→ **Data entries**
────

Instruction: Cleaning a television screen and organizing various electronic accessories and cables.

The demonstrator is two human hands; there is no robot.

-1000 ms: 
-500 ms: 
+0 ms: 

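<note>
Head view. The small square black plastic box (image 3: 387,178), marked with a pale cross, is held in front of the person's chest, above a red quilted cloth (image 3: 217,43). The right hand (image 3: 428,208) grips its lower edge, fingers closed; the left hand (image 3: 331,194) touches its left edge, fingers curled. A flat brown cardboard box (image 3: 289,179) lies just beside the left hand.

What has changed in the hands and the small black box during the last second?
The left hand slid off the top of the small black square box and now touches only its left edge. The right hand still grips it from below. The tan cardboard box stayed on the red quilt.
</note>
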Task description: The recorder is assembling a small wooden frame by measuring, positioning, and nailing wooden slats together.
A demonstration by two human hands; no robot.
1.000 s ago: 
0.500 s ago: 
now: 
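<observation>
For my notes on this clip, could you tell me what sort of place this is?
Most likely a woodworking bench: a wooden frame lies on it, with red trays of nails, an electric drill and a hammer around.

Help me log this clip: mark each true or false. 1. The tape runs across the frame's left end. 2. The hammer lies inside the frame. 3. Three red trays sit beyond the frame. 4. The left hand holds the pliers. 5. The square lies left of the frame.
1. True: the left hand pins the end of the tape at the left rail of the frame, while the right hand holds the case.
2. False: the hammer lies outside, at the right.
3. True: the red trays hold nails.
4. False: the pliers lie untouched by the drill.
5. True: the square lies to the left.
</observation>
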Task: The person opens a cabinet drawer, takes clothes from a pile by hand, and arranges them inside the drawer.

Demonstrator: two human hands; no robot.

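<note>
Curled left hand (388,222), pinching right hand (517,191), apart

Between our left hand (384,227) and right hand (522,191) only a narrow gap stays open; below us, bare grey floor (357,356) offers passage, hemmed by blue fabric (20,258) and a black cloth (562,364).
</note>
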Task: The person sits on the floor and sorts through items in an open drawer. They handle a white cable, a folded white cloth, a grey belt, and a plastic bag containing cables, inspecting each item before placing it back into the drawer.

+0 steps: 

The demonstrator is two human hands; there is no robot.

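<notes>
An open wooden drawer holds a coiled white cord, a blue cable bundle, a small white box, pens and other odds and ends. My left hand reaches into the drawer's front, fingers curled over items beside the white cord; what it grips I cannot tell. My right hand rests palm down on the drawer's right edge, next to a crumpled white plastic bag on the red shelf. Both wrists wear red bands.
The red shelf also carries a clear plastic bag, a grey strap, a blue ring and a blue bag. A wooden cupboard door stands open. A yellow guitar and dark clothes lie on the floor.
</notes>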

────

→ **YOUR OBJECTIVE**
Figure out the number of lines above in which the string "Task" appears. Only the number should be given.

→ **SOLUTION TO THIS PROBLEM**
3